* **INSTRUCTIONS TO FOLLOW**:
Without the images, repeat every line of the listing exactly.

* **THE DATA**:
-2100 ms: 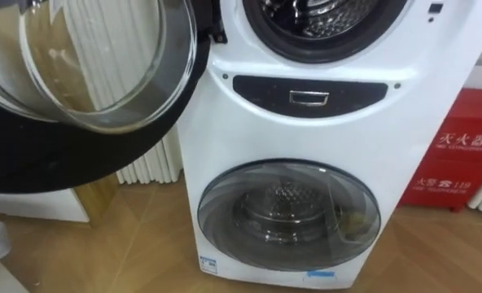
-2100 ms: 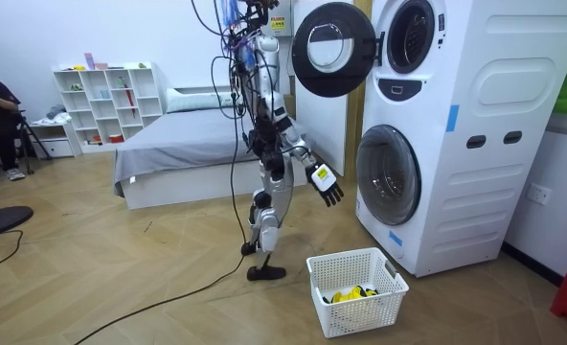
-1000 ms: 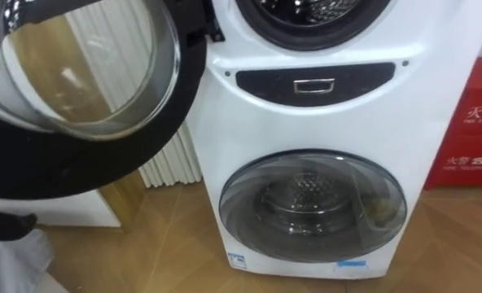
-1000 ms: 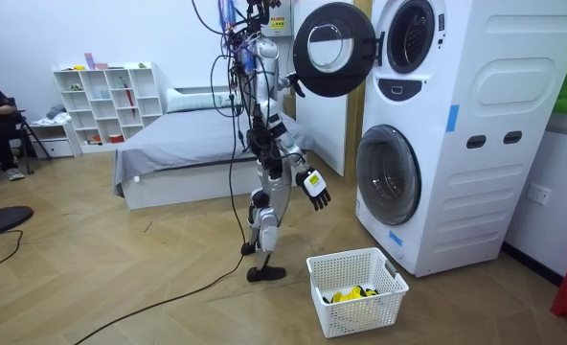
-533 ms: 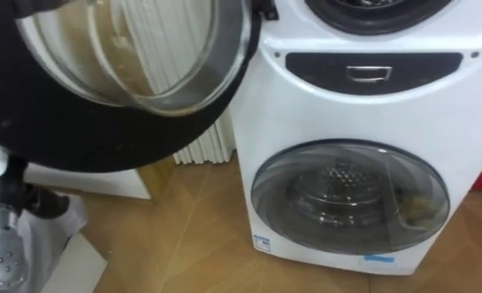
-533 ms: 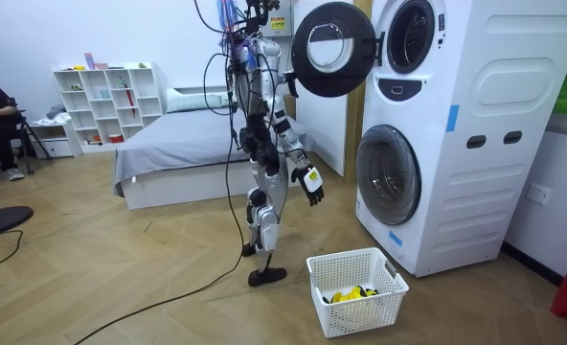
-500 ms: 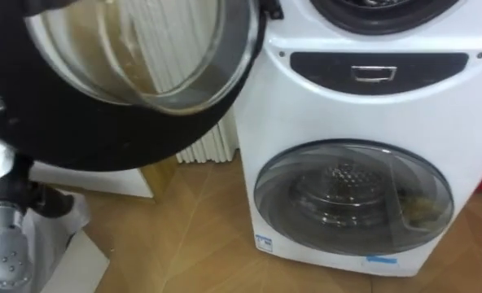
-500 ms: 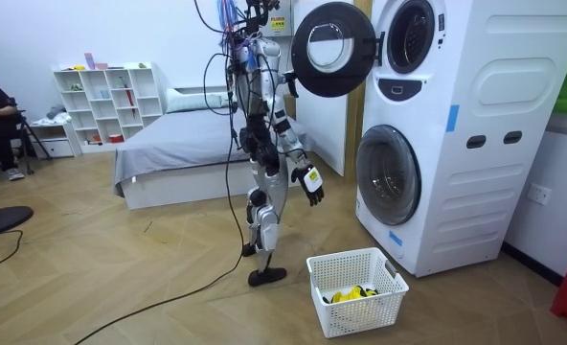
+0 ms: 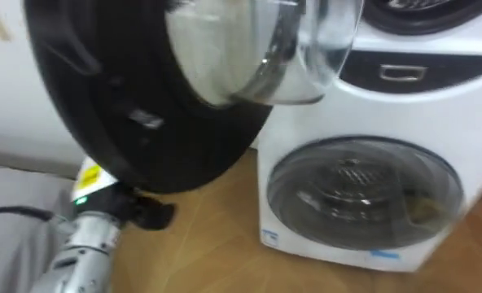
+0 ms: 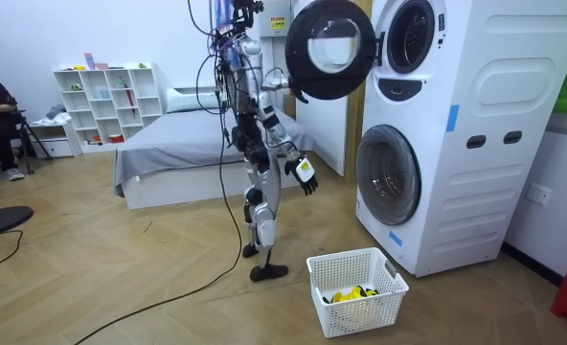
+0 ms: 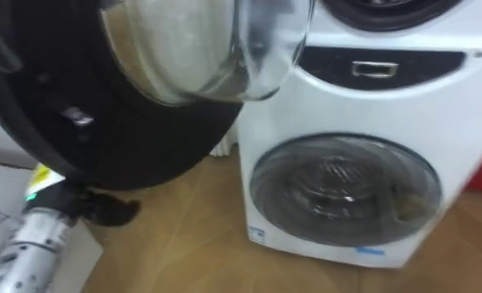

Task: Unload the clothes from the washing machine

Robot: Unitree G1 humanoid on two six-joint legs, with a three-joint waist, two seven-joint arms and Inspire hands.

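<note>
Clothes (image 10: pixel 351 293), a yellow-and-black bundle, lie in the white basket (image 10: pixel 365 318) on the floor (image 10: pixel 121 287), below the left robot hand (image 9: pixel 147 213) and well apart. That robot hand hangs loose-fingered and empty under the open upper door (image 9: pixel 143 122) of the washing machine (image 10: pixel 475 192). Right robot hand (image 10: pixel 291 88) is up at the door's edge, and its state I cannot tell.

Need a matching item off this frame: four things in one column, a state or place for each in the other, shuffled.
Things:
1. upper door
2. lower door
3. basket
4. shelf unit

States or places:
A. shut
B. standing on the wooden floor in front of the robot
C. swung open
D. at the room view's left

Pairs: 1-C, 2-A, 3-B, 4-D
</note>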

* **WRITTEN REPLY**:
-2100 ms: 
-2100 ms: 
-1000 ms: 
-1000 ms: 
-533 ms: 
-533 ms: 
-500 ms: 
-500 ms: 
+0 ms: 
+0 ms: 
+0 ms: 

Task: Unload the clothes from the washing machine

Robot: Unitree G1 humanoid on two six-joint legs, with a three-joint waist, two seven-joint arms and Inspire hands.

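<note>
Clothes (image 10: pixel 351 293), a yellow-and-black bundle, lie in the white basket (image 10: pixel 365 318) on the floor (image 10: pixel 121 287), below the left robot hand (image 9: pixel 147 213) and well apart. That robot hand hangs loose-fingered and empty under the open upper door (image 9: pixel 143 122) of the washing machine (image 10: pixel 475 192). Right robot hand (image 10: pixel 291 88) is up at the door's edge, and its state I cannot tell.

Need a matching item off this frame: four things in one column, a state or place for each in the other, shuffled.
Things:
1. upper door
2. lower door
3. basket
4. shelf unit

States or places:
A. shut
B. standing on the wooden floor in front of the robot
C. swung open
D. at the room view's left

Pairs: 1-C, 2-A, 3-B, 4-D
</note>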

Whatever the exercise asked has now been answered.